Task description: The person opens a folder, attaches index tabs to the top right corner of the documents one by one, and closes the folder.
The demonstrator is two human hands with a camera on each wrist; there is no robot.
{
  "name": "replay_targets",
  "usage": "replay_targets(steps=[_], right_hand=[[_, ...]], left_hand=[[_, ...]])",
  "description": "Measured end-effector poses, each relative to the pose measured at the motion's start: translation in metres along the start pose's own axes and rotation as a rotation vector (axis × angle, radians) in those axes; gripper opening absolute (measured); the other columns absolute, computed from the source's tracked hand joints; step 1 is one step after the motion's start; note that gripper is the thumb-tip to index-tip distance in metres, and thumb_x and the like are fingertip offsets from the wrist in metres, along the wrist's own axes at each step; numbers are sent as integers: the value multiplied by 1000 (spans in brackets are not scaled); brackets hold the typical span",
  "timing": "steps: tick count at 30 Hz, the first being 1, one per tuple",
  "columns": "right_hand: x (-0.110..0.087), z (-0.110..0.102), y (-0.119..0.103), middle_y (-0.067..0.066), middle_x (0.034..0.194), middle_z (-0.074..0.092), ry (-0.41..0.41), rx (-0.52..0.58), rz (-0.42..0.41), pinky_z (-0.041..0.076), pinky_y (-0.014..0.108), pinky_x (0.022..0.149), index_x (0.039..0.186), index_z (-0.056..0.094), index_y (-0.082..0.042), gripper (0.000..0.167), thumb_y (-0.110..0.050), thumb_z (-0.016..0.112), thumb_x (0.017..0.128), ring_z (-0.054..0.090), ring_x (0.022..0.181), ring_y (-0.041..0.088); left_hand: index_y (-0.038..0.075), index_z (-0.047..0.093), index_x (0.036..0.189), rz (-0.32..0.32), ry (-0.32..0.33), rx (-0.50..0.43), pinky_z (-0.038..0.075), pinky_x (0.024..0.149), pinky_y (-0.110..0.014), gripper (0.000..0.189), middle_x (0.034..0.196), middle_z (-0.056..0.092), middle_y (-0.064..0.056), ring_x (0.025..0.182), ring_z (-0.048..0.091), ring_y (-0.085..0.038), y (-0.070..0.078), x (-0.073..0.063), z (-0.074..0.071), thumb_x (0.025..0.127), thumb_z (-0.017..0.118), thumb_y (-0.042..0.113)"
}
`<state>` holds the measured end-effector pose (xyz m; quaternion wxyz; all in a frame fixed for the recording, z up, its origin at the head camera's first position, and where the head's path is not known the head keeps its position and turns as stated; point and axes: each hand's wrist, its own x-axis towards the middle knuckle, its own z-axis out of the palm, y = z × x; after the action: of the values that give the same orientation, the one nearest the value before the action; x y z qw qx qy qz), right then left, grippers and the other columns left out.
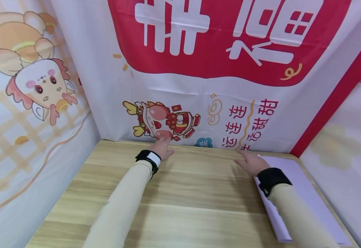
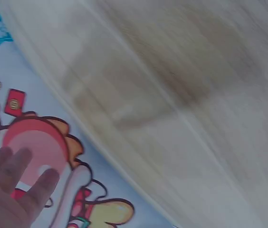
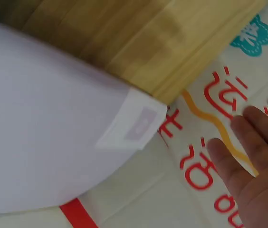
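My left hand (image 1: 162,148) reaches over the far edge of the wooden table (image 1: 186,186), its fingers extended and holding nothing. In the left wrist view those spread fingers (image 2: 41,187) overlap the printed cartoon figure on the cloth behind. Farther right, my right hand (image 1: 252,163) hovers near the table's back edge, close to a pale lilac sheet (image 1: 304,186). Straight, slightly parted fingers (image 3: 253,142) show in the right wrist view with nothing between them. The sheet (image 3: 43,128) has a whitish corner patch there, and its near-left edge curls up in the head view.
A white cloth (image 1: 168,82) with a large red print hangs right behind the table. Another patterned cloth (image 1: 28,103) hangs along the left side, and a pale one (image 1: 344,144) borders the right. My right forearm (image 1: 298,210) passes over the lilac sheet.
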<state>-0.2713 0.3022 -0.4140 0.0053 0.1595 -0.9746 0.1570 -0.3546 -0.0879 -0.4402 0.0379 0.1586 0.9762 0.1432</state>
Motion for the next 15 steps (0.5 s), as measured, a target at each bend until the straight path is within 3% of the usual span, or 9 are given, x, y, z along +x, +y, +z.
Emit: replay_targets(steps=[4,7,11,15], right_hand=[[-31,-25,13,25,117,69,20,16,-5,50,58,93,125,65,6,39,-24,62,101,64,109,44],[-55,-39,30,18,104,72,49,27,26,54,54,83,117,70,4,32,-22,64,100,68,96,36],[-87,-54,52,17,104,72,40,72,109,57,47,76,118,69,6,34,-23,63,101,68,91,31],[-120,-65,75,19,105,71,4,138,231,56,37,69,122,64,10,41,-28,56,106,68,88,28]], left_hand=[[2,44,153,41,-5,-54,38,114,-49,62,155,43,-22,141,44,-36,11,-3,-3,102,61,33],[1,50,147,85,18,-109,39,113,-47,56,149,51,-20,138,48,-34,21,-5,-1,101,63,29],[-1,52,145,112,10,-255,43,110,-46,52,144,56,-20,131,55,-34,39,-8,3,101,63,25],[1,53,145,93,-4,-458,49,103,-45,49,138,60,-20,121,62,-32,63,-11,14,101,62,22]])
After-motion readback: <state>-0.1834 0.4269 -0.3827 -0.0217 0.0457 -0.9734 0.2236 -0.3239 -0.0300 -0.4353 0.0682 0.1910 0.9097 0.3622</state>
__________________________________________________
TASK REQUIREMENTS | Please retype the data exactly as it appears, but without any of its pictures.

TASK SOLUTION |
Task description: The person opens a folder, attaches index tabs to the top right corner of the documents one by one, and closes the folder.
The demonstrator is two human hands with a camera on each wrist; there is no robot.
{
  "name": "replay_targets",
  "usage": "replay_targets(steps=[_], right_hand=[[_, ...]], left_hand=[[_, ...]])",
  "description": "Measured end-effector poses, each relative to the pose measured at the motion's start: translation in metres along the start pose's own axes and rotation as a rotation vector (axis × angle, radians) in those axes; gripper opening absolute (measured); the other columns absolute, computed from the source's tracked hand joints; step 1 is one step after the motion's start; note that gripper is the thumb-tip to index-tip distance in metres, and thumb_x and the like are fingertip offsets from the wrist in metres, along the wrist's own axes at each step; numbers are sent as integers: the value multiplied by 1000 (spans in brackets are not scaled); brackets hold the typical span",
  "timing": "steps: tick count at 30 Hz, the first being 1, one per tuple",
  "columns": "right_hand: x (-0.110..0.087), z (-0.110..0.102), y (-0.119..0.103), middle_y (-0.067..0.066), middle_x (0.034..0.194), middle_z (-0.074..0.092), ry (-0.41..0.41), rx (-0.52..0.58), rz (-0.42..0.41), pinky_z (-0.041..0.076), pinky_y (-0.014..0.108), pinky_x (0.022..0.149), index_x (0.039..0.186), index_z (-0.056..0.094), index_y (-0.082..0.042), gripper (0.000..0.167), thumb_y (-0.110..0.050), thumb_z (-0.016..0.112), thumb_x (0.017..0.128), ring_z (-0.054..0.090), ring_x (0.022..0.181), ring_y (-0.041..0.088); left_hand: index_y (-0.038..0.075), index_z (-0.047..0.093), index_x (0.036..0.189), rz (-0.32..0.32), ry (-0.32..0.33), rx (-0.50..0.43), pinky_z (-0.038..0.075), pinky_x (0.024..0.149), pinky_y (-0.110..0.014), gripper (0.000..0.189), middle_x (0.034..0.196), middle_z (-0.056..0.092), middle_y (-0.064..0.056), ring_x (0.025..0.182), ring_z (-0.048..0.091), ring_y (-0.085..0.038), y (-0.070..0.078), x (-0.073..0.063), z (-0.074..0.071), thumb_x (0.025..0.127), thumb_z (-0.017..0.118), thumb_y (-0.042..0.113)"
}
`<state>` holds the measured end-effector pose (xyz m; quaternion wxyz; all in a frame fixed for the recording, z up, its origin at the head camera's first position, and where the head's path is not known the head keeps its position and turns as stated; point and axes: each hand's wrist, its own x-axis towards the middle knuckle, its own z-axis out of the palm, y = z × x; after the action: of the values that give the same orientation, the one nearest the value before the action; x y z qw qx qy qz), right then left, grippers and the other columns left out.
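My left hand (image 1: 162,148) reaches over the far edge of the wooden table (image 1: 186,186), its fingers extended and holding nothing. In the left wrist view those spread fingers (image 2: 41,187) overlap the printed cartoon figure on the cloth behind. Farther right, my right hand (image 1: 252,163) hovers near the table's back edge, close to a pale lilac sheet (image 1: 304,186). Straight, slightly parted fingers (image 3: 253,142) show in the right wrist view with nothing between them. The sheet (image 3: 43,128) has a whitish corner patch there, and its near-left edge curls up in the head view.
A white cloth (image 1: 168,82) with a large red print hangs right behind the table. Another patterned cloth (image 1: 28,103) hangs along the left side, and a pale one (image 1: 344,144) borders the right. My right forearm (image 1: 298,210) passes over the lilac sheet.
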<state>-0.2713 0.3022 -0.4140 0.0053 0.1595 -0.9746 0.1570 -0.3546 -0.0879 -0.4402 0.0379 0.1586 0.9762 0.1432</state>
Motion for the next 15 steps (0.5 s), as measured, a target at each bend until the straight path is within 3% of the usual span, or 9 are given, x, y, z along +x, +y, +z.
Emit: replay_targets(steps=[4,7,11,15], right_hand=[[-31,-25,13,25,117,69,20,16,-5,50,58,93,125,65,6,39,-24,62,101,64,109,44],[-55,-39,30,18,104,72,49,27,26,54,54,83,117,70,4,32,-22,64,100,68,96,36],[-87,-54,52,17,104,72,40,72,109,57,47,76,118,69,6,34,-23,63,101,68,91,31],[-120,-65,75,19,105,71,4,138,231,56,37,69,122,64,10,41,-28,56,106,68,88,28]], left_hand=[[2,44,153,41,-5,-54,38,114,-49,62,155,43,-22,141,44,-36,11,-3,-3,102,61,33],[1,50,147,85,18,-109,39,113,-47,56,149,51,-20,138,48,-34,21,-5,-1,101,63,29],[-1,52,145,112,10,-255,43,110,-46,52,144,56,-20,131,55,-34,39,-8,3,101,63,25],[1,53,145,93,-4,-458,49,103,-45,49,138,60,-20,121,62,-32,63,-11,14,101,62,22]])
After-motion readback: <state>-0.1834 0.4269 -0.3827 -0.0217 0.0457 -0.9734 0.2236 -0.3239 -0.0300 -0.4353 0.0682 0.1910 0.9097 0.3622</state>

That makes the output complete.